The boats at issue were not warships. They were small fishing craft—peñeros—sometimes fitted with more powerful engines but otherwise indistinguishable from civilian vessels used throughout the region. As Marty Lederman has documented in a comprehensive analysis, neither the 2001 Authorization to Use Military Force nor any Title 10 operational authority plausibly applies. The designation of a Venezuelan gang as a foreign terrorist organization may trigger sanctions and material-support prohibitions, but it does not create a freestanding authority to kill suspected members on the high seas.

Nor can the administration rely on Executive Order 12333. Every administration since Reagan’s has maintained its prohibition on assassination and its understanding that targeted killing is lawful only in contexts of armed conflict or in truly unavoidable self-defense. Those conditions are plainly absent here, where interdiction and arrest have long been feasible alternatives.

In the most disturbing episode—first revealed by The Washington Post—Secretary of Defense Pete Hegseth allegedly issued a spoken order to “kill all” crew members aboard a suspected smuggling vessel. The initial strike sank the boat. A live drone feed later showed two survivors from the original crew of eleven clinging to the wreckage. According to multiple officials with direct knowledge, the Special Operations commander overseeing the operation then ordered a second strike—expressly to comply with Hegseth’s directive.

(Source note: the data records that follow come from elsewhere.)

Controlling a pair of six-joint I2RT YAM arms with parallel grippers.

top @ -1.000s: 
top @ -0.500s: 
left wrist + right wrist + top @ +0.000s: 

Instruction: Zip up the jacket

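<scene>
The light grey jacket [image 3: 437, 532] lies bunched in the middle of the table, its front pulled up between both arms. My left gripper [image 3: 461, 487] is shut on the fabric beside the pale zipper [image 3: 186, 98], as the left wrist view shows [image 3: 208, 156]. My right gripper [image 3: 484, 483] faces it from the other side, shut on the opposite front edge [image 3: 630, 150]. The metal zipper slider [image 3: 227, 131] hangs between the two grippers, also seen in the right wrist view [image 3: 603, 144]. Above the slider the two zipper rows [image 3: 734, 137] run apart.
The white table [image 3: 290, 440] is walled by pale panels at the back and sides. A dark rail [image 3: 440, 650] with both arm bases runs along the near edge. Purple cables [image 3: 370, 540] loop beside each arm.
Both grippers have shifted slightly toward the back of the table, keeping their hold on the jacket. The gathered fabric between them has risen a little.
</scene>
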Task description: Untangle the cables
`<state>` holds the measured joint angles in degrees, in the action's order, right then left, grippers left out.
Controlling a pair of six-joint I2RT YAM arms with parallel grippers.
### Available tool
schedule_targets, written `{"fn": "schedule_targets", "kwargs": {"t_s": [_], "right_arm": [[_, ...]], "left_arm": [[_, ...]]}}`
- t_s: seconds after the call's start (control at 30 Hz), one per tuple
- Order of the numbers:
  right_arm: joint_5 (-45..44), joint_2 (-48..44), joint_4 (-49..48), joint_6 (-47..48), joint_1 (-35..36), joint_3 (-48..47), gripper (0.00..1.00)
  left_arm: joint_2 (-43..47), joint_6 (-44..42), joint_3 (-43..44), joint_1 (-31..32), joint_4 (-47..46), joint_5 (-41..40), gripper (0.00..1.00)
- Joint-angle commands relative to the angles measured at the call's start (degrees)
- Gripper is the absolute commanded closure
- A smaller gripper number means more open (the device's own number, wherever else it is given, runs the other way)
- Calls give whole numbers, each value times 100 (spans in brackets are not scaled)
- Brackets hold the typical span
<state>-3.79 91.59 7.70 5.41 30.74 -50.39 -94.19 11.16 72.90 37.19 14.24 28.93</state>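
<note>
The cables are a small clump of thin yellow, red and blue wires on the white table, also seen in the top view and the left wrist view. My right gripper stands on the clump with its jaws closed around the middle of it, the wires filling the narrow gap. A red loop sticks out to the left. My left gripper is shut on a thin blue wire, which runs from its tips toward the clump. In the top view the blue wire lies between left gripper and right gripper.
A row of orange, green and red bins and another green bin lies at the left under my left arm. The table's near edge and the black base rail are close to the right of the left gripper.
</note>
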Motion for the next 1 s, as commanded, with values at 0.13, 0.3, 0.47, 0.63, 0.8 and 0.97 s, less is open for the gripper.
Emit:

The survivors were killed.

The alleged order directly contradicts the Defense Department’s own Law of War Manual, which could not be clearer: “An order to fire upon the shipwrecked would be clearly illegal.” The Manual’s explanation reads as if drafted for this very scenario. Elsewhere, it reinforces the duty of subordinates to resist such commands: “Commanders must decline to carry out orders from a superior that are contrary to the law of war … [and] are bound to obey only lawful orders. An order that is manifestly illegal is void and must not be obeyed.”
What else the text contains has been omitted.